Wednesday, May 31, 2006

Support for Linux Kernel Modules

Boomerang can now load Linux kernel modules and find the init_module and cleanup_module entrypoints. Loading ELF sections is a tricky business. I now honour the alignment information, which means kernel modules will load into Boomerang with the same section placement as they are loaded into IDA Pro. There was also some problems with the way we handle R_386_PC32 relocations. Checking the type of the symbol indicated by the relocation solves the problem. I also managed to speed it up significantly by removing an unnecessary check. Hopefully it really is unnecessary.

My globals-at-decode-time code is now checked in. I await howls of disapproval on the mailing list, but hey, I do so every time I check in.

Tuesday, May 30, 2006

More GUI Work and Relocations

Today I got a lot of work done on the GUI. I can now edit signature files in a tab at decode time and the corresponding signatures and parameters are shown in the Library Procedures table. For the rare times where a decompilation actually makes it to code generation without something going wrong, I can now open the output file and edit it in a tab. I even gave my main window a title.

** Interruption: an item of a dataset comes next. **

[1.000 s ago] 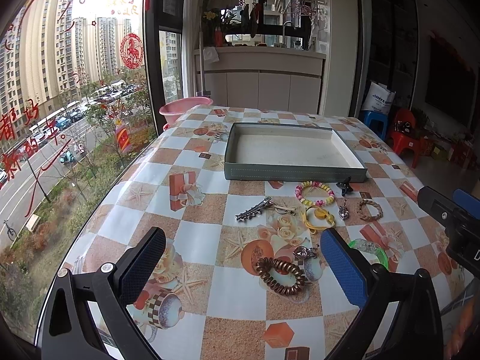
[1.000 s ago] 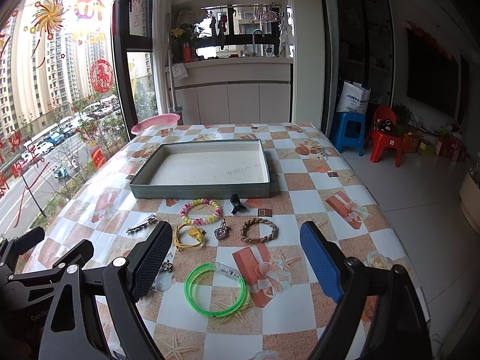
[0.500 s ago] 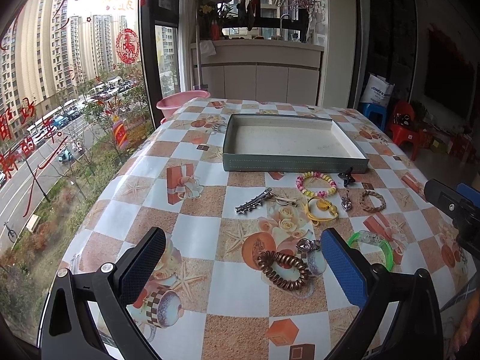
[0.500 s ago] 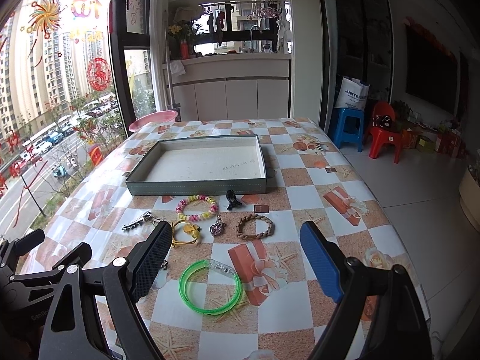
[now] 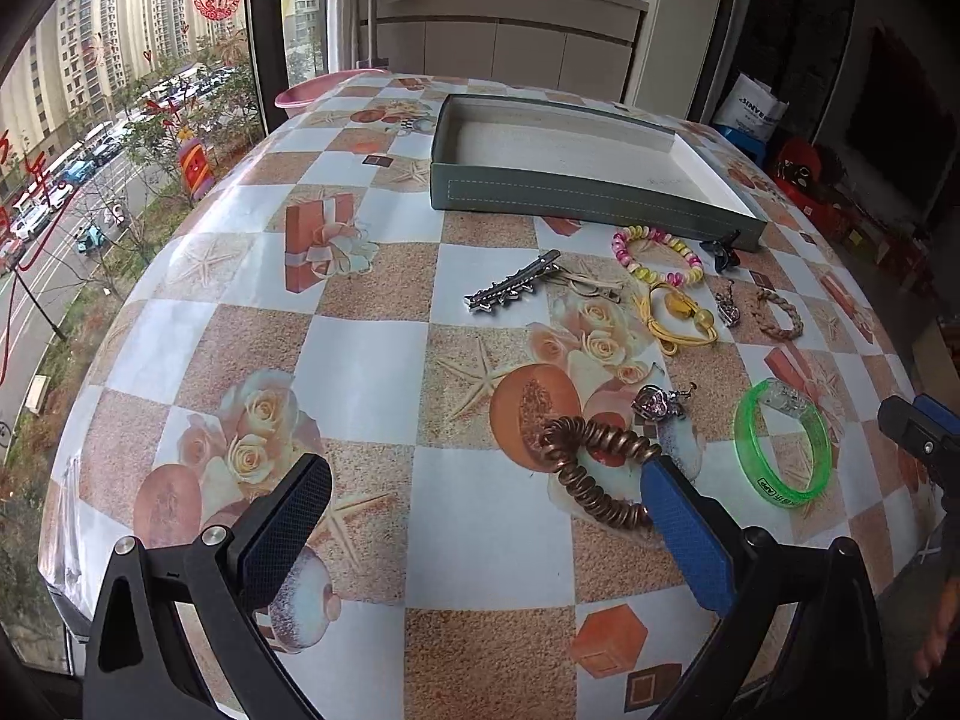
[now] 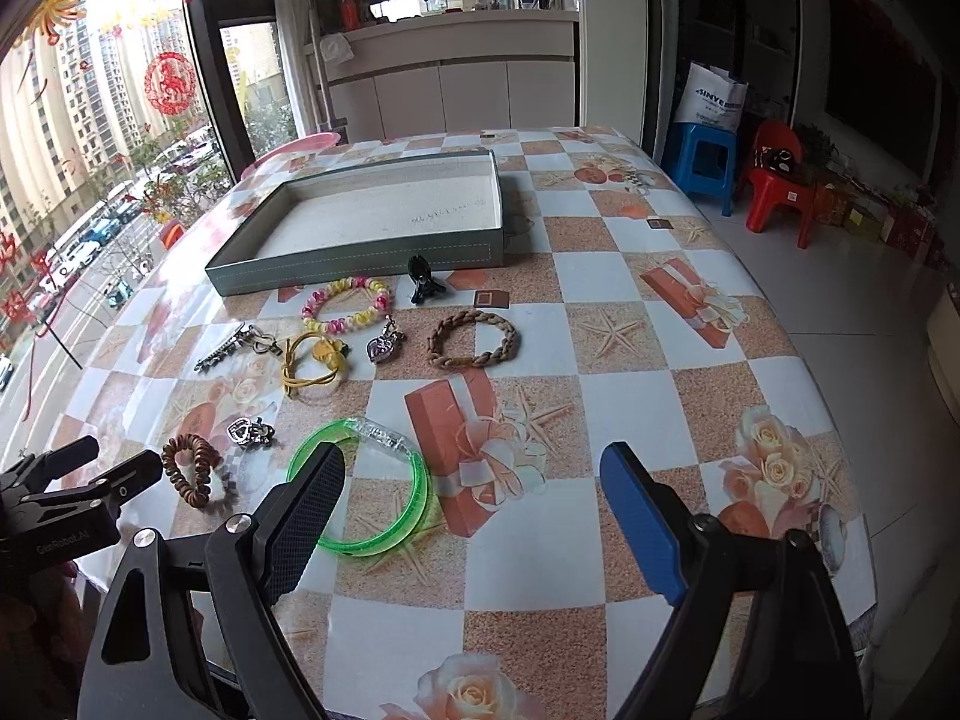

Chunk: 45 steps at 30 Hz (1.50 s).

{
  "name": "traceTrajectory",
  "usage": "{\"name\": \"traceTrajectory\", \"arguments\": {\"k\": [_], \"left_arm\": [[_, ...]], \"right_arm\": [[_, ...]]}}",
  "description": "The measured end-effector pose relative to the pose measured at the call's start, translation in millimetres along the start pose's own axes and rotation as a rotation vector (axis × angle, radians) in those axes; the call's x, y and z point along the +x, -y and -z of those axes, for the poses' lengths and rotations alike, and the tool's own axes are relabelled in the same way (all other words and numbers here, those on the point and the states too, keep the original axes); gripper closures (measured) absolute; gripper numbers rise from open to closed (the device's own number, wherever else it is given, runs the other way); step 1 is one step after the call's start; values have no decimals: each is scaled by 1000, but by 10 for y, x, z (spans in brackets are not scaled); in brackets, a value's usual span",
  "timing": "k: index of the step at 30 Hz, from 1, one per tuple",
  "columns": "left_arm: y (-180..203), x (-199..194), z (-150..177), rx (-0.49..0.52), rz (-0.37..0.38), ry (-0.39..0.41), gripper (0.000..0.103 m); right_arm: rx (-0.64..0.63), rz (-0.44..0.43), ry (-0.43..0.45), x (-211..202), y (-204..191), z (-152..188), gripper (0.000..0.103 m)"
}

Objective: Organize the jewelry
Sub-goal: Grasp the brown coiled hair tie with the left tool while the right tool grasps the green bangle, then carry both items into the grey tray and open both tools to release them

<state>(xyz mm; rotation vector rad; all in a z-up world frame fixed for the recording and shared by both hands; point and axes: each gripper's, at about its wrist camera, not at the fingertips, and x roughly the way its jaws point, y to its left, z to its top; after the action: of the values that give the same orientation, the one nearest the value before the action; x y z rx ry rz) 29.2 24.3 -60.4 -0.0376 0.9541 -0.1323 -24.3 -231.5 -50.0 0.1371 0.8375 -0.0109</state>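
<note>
Jewelry lies loose on the checkered table in front of a shallow grey-green tray (image 5: 570,198) (image 6: 360,267). My left gripper (image 5: 486,516) is open over bare tablecloth. Its blue finger (image 5: 684,534) overlaps a brown spiral hair tie (image 5: 594,480), with a heart charm (image 5: 657,405) just beyond. My right gripper (image 6: 474,516) is open too, and its black finger (image 6: 303,522) covers the near edge of a green bangle (image 6: 360,486). Farther off lie a silver hair clip (image 5: 513,288), a beaded bracelet (image 6: 348,303), a yellow cord (image 6: 315,363), a braided bracelet (image 6: 474,339) and a black claw clip (image 6: 423,285).
A pink basin (image 6: 294,150) stands at the far left table edge by the window. A blue stool (image 6: 705,165) and a red chair (image 6: 780,180) stand on the floor past the table's right side. The tray holds nothing.
Both grippers have come down and tipped toward the table, so the jewelry looks nearer and larger. The jaws stand as wide as before. Nothing on the table has moved.
</note>
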Motion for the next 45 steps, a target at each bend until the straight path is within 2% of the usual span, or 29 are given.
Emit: {"name": "traceTrajectory", "arguments": {"k": [7,11,15,16,20,22,23,24,26,27,28,30,37,45], "left_arm": [[70,186,-47,27,38,-58,0],[146,260,-57,65,20,-86,0],[228,281,-62,110,2,-86,4],[245,280,-61,116,6,-87,12],[325,261,-57,152,10,-74,27],[354,248,-58,161,23,-68,46],[360,234,-57,163,30,-64,52],[366,229,-58,165,35,-62,61],[367,223,-58,160,45,-59,64],[360,217,-59,156,52,-57,77],[348,211,-61,149,67,-59,79],[320,202,-69,128,101,-65,79],[286,42,-146,104,143,-34,80],[267,-265,-588,56,184,51,79]], "right_arm": [[-37,-11,-136,356,-72,-18,14],[-75,-13,-197,519,-147,-32,14],[-107,-7,-228,631,-215,-36,15],[-113,-10,-234,649,-228,-36,18],[-148,2,-236,681,-296,-35,33],[-159,-10,-236,667,-317,-39,43],[-170,-14,-236,664,-333,-44,46],[-177,-17,-236,657,-347,-45,52],[-186,-25,-236,644,-369,-47,65],[-189,-30,-235,637,-373,-49,77],[-191,-35,-235,630,-374,-48,87],[-190,-48,-234,622,-376,-41,95],[-138,-82,-186,484,-287,-118,95],[-60,-173,-121,241,-127,-582,95]]}}
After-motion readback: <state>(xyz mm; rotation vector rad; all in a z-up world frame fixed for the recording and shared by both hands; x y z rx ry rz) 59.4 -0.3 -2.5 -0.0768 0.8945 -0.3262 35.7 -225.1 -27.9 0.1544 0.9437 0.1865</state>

On the topic of relocations/symbol information. I can now load a linux .o file and get absolutely no addresses in my RTL. This is because I take a relocation at memory location x as an absolute guarentee that memory location x contains an address. I look up the address in the symbol map and replace the constant that would ordinarily be produced with an a[global] expression. One surprise I had on my test binary was that string constants are not assigned a symbol. I expected at least a "no name" symbol. As such, I speculatively test the memory at the given address and, if a suitable string constant is found, I replace the address constant with the string constant.

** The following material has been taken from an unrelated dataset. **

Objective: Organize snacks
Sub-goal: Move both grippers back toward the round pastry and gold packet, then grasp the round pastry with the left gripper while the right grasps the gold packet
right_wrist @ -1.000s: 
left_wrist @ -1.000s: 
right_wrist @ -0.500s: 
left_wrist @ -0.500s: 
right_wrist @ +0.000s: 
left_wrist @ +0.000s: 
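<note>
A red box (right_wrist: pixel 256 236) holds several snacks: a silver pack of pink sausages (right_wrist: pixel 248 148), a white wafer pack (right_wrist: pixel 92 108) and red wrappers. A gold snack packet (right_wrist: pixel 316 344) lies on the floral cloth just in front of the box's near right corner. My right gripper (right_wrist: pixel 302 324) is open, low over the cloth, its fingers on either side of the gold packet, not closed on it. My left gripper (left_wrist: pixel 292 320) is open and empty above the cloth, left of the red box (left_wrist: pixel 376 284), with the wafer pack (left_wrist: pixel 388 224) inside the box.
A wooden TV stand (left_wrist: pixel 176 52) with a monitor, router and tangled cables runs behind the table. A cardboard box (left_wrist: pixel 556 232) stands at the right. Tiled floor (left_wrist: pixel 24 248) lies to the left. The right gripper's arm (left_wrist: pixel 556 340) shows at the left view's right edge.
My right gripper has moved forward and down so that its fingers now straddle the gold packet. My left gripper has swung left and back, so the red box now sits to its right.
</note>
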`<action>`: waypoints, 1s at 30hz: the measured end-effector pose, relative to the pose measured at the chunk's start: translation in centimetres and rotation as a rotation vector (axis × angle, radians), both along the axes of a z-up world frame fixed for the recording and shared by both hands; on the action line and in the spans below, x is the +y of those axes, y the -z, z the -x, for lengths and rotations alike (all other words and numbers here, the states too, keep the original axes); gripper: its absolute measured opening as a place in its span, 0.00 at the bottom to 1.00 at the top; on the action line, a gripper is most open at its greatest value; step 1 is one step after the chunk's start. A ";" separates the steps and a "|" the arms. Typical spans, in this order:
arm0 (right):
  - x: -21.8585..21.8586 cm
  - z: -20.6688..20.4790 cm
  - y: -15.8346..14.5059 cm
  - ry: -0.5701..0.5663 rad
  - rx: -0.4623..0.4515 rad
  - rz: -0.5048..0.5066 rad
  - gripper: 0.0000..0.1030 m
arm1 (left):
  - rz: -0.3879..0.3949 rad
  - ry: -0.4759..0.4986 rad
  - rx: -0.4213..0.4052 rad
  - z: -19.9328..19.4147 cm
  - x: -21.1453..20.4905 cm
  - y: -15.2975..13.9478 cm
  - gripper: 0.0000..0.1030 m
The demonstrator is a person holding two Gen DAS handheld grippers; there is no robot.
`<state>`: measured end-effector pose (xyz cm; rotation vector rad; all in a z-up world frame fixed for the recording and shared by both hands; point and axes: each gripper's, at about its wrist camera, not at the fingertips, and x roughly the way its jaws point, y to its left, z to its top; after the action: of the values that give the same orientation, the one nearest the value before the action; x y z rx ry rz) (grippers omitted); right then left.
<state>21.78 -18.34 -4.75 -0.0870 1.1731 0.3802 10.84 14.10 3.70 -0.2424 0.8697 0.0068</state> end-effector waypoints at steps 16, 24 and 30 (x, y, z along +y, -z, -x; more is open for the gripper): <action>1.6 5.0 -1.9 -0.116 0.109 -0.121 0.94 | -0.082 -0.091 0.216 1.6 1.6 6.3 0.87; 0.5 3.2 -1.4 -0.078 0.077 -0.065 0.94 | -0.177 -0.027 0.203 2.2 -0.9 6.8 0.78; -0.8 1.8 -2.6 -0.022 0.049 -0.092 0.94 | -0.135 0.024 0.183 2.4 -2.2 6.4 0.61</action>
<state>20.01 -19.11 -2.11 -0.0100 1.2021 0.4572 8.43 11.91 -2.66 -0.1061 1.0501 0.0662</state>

When you consider that I'm doing all this at decode time, it leaves the decompile stage to focus on the hard problems of recognising parameters, etc. I've yet to decide if an STT_FUNC symbol implies that the procedure conforms to a known ABI. This is clearly true for some binaries but may not be true for all. Perhaps a user specified option is the way to go there. Then I could recognise parameters at decode time.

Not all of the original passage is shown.